Well, it seems a certain Sarky Frog and a Mangy Merkin are just itching to get that EU-wide total control they've been after all this time. They have proposed a central EU 'economic government' that will spell the end of individual countrys' budgets and instead impose them centrally. With targets, naturally, and no doubt with fines for not meeting those targets.
This was the natural consequence of a single currency, and to be honest I'm surprised it took them so long. Perhaps they were just waiting for a disaster to make it feasible - if not unavoidable. Bailing out Greece gives them the perfect excuse to say 'Zis must not 'appen again' and to make sure it doesn't, they'll take over.
Gordon Brown was last night examining the wording of the statement to see whether it was restricted to eurozone members or has possible implications for British economic sovereignty.

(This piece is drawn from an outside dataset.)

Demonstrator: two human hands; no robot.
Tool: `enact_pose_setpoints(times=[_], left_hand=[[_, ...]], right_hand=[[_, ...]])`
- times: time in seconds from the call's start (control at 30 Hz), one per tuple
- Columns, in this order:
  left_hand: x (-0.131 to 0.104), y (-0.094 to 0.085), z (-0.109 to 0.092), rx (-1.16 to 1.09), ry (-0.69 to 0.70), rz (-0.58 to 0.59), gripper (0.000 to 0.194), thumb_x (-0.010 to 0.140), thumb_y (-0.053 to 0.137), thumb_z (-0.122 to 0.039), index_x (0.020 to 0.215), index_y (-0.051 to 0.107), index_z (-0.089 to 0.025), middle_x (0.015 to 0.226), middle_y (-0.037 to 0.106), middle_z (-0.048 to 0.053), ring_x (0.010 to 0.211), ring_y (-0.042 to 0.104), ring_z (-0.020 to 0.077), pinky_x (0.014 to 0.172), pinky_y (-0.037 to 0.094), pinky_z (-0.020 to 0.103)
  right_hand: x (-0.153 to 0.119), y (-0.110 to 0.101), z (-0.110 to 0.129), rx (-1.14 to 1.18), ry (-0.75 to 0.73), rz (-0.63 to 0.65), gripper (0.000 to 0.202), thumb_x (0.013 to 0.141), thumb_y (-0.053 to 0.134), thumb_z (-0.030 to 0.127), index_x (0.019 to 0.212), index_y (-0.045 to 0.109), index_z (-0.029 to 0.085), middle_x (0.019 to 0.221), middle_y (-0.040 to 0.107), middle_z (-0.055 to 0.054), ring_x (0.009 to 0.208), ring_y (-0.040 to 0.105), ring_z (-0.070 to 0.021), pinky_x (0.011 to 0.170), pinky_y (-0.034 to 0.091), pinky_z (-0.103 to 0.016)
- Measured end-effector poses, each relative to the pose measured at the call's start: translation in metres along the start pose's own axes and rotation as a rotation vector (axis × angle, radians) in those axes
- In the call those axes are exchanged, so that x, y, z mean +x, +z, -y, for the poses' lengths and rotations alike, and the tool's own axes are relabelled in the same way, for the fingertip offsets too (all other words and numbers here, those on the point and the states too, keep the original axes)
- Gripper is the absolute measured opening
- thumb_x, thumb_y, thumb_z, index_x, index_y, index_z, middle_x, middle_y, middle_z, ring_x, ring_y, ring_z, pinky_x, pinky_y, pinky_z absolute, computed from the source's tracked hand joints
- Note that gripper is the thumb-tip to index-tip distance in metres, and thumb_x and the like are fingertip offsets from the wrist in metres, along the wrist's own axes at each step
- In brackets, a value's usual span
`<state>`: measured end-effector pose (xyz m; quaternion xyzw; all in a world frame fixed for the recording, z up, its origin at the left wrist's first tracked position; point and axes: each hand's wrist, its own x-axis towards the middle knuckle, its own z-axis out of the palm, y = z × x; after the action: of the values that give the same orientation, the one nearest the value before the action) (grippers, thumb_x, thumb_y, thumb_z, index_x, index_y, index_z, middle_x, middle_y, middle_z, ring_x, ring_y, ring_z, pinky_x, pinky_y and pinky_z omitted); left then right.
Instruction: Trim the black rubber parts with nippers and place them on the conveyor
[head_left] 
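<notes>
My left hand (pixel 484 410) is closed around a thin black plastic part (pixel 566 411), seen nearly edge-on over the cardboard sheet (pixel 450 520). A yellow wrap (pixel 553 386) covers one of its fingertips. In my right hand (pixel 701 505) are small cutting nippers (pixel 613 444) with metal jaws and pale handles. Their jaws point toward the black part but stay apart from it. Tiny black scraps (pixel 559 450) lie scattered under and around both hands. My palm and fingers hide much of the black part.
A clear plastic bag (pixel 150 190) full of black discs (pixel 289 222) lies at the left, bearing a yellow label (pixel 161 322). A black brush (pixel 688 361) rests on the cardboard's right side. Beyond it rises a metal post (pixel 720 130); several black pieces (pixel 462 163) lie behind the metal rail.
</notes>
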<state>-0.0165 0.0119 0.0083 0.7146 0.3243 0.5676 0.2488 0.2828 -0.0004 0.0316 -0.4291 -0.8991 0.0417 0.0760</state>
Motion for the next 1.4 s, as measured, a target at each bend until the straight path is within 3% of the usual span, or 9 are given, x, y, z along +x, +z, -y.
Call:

The Brown Gorgon better have his brown trousers on for this one. If it is restricted to the Euro members now, it's only a matter of time. Then, it doesn't matter who is Chancellor. They could give the job to a chimp. Although maybe not - the last time they tried that he sold all our gold to buy bananas for his Monkeyband friends.
It comes at a time when a Conservative government has promised Britons a vote on any new EU treaty if it wins the general election.
That's because they don't think anyone has realised there won't be any new treaties. There will be amendments to Lisbon, and we won't get a vote on any of them because it's not a new treaty. Nice try, Cameroids.
When the Lisbon Treaty was agreed, European leaders, including Mr Brown, said that it would be the last attempt to change the EU's basic rules until least 2020.
Politicians told us lies? Say it isn't so!
All the EU need is an excuse to fiddle around with Lisbon and they can slip in any new rule they like. There is not a damn thing any of us, even our elected representatives, can do about it.
And here's an excuse -
Angela Merkel, the German Chancellor, has called for the Lisbon Treaty to be amended in order to prevent any repetition of the current Greek crisis, which has threatened to tear apart the euro.
Amended? Amended how, mein Fuhrer? Oh, I mean mein Merkin.
Well, let's see. Herbie Remploy-van has already tried, without an amendment, to take economic control.
Mr Van Rompuy, the former Prime Minister of Belgium, is an enthusiastic supporter of "la gouvernement économique" and last month upset many national capitals by trying impose "top down" economic targets.
And guess who they've put in charge of the 'special task force' to make Remploy-van-man's dream come true?
I wonder how many will really believe that this will end with central control of the economy? I bet there are a few who think they'll stop at that. They'll be the ones who thought it was going to stop at being a trading bloc.
Eyebrows isn't bothered. He knows he's shafted whoever wins the next election. Even if the Gorgon's Goblins get their seats back, Eyebrows will be bounced by Balls. If the EU get their way, Eyebrows could well be the last British Chancellor ever. Then those tax-and-spend policies will be run by people who are even more enthusiastic about it than the profligates we currently have. I suspect Eyebrows knows it, too.
So he's taking his last chance to twist the knife...
I wouldn't take one of those lone boating trips for a while if I were you, Eyebrows.
2 comments:
Get out now - emigrate to a non-EU European country.
Both Switzerland and Norway (where I now live) qualify - yes, they have massive bureaucracies, but due to their internal political systems (and although both mirror EU 'technical' legislation) - they are "mostly harmless" places to be ! ...
Sarky Frog has also pissed on the chips of the carbon tax brigade he has thrown it out for France as being to expensive and bad for competitiveness. I wonder where that is going to lead?